Fault has a few. A meeting in New Amsterdam with Hazel’s favorite author (Willem Dafoe) seems a bilious detour with an improbable payoff. The trip also affords the filmmakers an egregious scene in the Anne Frank House, where a Jewish girl’s descent into the Holocaust is straight-facedly compared to a teen’s cancer. No, we have to say; they’re different. To paraphrase Hazel’s maxim on infinities: some atrocities are bigger than other atrocities.
(READ: Roger Rosenblatt on Anne Frank, one of TIME’s 100 People of the 20th Century)

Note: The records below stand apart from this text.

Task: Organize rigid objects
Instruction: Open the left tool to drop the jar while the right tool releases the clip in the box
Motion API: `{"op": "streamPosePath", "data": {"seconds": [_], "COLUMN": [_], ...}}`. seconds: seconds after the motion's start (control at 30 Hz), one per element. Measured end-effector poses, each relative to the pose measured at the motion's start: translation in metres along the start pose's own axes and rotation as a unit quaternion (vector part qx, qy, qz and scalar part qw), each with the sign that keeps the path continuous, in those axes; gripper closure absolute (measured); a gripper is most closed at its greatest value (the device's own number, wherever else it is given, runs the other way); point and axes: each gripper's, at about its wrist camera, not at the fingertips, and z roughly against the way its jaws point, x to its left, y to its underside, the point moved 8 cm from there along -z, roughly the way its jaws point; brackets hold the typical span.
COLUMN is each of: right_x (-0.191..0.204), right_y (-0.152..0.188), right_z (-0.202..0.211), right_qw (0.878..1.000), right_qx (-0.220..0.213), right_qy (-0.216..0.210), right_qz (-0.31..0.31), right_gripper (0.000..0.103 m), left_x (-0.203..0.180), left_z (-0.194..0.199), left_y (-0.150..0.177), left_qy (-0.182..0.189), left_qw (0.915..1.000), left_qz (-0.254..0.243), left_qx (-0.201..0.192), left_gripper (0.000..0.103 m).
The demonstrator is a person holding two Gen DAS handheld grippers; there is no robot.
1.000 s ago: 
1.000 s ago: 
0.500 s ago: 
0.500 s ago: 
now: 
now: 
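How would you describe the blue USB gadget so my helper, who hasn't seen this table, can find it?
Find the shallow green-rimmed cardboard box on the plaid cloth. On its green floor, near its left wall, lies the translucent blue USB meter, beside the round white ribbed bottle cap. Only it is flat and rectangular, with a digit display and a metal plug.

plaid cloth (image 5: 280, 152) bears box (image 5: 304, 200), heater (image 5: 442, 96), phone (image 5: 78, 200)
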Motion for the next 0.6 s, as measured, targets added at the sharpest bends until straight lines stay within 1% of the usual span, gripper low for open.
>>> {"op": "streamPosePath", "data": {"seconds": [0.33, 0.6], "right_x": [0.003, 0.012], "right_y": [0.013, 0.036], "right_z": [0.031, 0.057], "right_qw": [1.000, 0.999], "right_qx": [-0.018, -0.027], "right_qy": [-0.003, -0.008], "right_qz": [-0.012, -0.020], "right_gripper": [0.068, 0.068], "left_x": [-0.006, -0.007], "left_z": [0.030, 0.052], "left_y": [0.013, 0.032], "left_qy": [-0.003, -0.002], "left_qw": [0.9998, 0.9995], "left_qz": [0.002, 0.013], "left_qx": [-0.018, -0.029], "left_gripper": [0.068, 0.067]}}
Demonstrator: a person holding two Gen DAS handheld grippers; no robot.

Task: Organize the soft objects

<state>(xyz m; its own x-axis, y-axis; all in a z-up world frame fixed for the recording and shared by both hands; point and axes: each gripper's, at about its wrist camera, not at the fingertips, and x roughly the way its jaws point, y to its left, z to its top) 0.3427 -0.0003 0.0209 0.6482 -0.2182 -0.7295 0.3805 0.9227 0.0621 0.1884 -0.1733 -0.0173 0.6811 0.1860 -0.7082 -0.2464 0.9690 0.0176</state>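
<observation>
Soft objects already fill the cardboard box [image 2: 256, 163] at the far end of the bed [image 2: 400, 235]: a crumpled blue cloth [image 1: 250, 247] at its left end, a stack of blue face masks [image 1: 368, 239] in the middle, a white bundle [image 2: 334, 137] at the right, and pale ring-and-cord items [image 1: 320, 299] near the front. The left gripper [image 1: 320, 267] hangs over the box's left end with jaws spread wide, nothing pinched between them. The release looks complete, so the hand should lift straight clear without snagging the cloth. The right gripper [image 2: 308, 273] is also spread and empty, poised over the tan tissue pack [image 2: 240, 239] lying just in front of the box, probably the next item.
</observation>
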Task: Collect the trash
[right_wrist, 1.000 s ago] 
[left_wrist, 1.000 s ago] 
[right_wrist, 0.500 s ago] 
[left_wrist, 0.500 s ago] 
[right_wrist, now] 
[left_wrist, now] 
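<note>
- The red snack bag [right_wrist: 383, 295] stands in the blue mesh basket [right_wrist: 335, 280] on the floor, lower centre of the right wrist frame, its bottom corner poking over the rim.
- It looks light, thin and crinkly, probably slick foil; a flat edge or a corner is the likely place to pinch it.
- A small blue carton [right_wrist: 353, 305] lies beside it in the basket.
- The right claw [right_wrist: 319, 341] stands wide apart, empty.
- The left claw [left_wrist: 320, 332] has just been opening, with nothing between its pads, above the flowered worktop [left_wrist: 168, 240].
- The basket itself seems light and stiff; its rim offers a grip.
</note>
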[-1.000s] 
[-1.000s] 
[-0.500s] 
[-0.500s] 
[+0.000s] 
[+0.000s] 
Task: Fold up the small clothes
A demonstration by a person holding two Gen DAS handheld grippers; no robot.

Yet Hazel and Augustus will live in film lore because of the young actors who play them. Woodley, who graduated from supporting roles (George Clooney’s rebellious daughter in The Descendants) and indie leads (the bo0kworm in The Spectacular Now) to her own YA movie franchise (Divergent), has the gift of acting internally: she makes you watch her watch something, lets you read the mind of her character like a good book. Often photographed in dermatological closeup, Woodley’s face is its own engrossing movie — an autumnal symphony of darker and lighter browns. She makes Hazel the ideal narrator and receptive audience to Augustus’ agreeable showmanship.
Elgort, who can also be seen as Woodley’s brother in the Divergent films, has a natural screen appeal and suave chemistry with Woodley. He could almost make smitten girls in the audience think it would be worth getting cancer to meet such a paragon. And though you know that Fault, like Love Story, is bound to have a body count, the symbiosis of these stars is so strong, you’ll wish there could be a sequel.